### Problem to work on
Set down the listing again, word for word.

### Recorded data
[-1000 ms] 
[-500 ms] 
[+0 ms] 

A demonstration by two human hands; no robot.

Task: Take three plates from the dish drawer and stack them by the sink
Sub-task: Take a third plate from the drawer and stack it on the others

### Completed exercise
[-1000 ms] 
[-500 ms] 
[+0 ms] 

A demonstration by two human hands; no robot.

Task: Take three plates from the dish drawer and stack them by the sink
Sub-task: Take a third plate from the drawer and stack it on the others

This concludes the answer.